:: Task goal ::
Lines below containing the word "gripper" should be copied out.

:: Data provided ::
▼▼▼
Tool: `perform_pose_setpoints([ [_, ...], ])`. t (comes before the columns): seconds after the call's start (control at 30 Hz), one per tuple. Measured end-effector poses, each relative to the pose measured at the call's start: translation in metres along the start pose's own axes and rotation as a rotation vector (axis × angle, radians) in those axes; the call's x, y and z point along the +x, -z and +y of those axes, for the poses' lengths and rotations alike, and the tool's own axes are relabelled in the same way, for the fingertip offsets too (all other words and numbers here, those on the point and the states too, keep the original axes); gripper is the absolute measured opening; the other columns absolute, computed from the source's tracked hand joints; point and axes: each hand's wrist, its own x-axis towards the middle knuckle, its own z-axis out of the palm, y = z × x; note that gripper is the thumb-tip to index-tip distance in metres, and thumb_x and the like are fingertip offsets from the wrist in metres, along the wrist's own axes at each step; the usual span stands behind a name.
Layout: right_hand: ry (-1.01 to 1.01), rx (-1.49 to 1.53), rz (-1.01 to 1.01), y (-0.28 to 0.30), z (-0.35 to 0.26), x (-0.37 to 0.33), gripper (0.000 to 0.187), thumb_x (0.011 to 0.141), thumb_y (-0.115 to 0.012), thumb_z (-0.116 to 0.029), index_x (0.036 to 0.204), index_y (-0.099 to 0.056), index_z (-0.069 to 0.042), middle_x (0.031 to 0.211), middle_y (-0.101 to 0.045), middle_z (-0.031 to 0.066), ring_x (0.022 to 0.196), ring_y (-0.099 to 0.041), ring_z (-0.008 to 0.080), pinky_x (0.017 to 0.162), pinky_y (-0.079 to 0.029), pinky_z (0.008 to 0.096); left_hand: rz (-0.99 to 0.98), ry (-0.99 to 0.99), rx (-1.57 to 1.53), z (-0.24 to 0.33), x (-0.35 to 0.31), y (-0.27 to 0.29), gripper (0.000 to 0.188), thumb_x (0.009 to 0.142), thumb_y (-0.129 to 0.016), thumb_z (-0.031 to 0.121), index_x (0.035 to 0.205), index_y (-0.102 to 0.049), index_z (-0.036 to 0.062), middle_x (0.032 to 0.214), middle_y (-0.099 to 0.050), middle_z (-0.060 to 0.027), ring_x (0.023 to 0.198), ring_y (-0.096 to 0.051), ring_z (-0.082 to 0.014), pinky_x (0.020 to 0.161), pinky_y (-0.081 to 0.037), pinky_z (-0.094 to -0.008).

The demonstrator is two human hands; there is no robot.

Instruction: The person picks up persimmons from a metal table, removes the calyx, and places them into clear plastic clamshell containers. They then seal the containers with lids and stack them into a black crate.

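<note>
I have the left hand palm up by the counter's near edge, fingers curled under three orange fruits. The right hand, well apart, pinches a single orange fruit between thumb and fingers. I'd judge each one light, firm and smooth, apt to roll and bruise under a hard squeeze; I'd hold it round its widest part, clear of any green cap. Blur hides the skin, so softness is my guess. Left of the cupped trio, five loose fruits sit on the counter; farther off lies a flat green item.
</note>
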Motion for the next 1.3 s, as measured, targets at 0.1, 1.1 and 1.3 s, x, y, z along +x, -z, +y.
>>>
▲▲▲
:: Written reply ::
Tool: `perform_pose_setpoints([ [_, ...], ])`. t (comes before the columns): seconds after the call's start (control at 30 Hz), one per tuple. Measured end-effector poses, each relative to the pose measured at the call's start: translation in metres along the start pose's own axes and rotation as a rotation vector (axis × angle, radians) in those axes; the call's x, y and z point along the +x, -z and +y of those axes, for the poses' lengths and rotations alike, and the tool's own axes are relabelled in the same way, for the fingertip offsets too (all other words and numbers here, those on the point and the states too, keep the original axes); gripper is the absolute measured opening; the other columns absolute, computed from the source's tracked hand joints; point and axes: each hand's wrist, its own x-axis towards the middle knuckle, its own z-axis out of the palm, y = z × x; note that gripper is the thumb-tip to index-tip distance in metres, and thumb_x and the like are fingertip offsets from the wrist in metres, along the wrist's own axes at each step; the usual span stands behind a name.
Layout: right_hand: ry (-1.01 to 1.01), rx (-1.49 to 1.53), rz (-1.01 to 1.01), y (-0.28 to 0.30), z (-0.35 to 0.26), x (-0.37 to 0.33), gripper (0.000 to 0.187), thumb_x (0.011 to 0.141), thumb_y (-0.115 to 0.012), thumb_z (-0.116 to 0.029), index_x (0.036 to 0.204), index_y (-0.099 to 0.056), index_z (-0.069 to 0.042), middle_x (0.031 to 0.211), middle_y (-0.101 to 0.045), middle_z (-0.031 to 0.066), ring_x (0.022 to 0.196), ring_y (-0.099 to 0.041), ring_z (-0.008 to 0.080), pinky_x (0.017 to 0.162), pinky_y (-0.079 to 0.029), pinky_z (0.008 to 0.096); left_hand: rz (-0.99 to 0.98), ry (-0.99 to 0.99), rx (-1.57 to 1.53), z (-0.24 to 0.33), x (-0.35 to 0.31), y (-0.27 to 0.29), gripper (0.000 to 0.188), thumb_x (0.009 to 0.142), thumb_y (-0.129 to 0.016), thumb_z (-0.031 to 0.121), index_x (0.035 to 0.205), index_y (-0.102 to 0.049), index_z (-0.036 to 0.062), middle_x (0.032 to 0.214), middle_y (-0.099 to 0.050), middle_z (-0.060 to 0.027), ring_x (0.023 to 0.198), ring_y (-0.096 to 0.051), ring_z (-0.082 to 0.014), pinky_x (0.020 to 0.161), pinky_y (-0.081 to 0.037), pinky_z (-0.094 to -0.008).

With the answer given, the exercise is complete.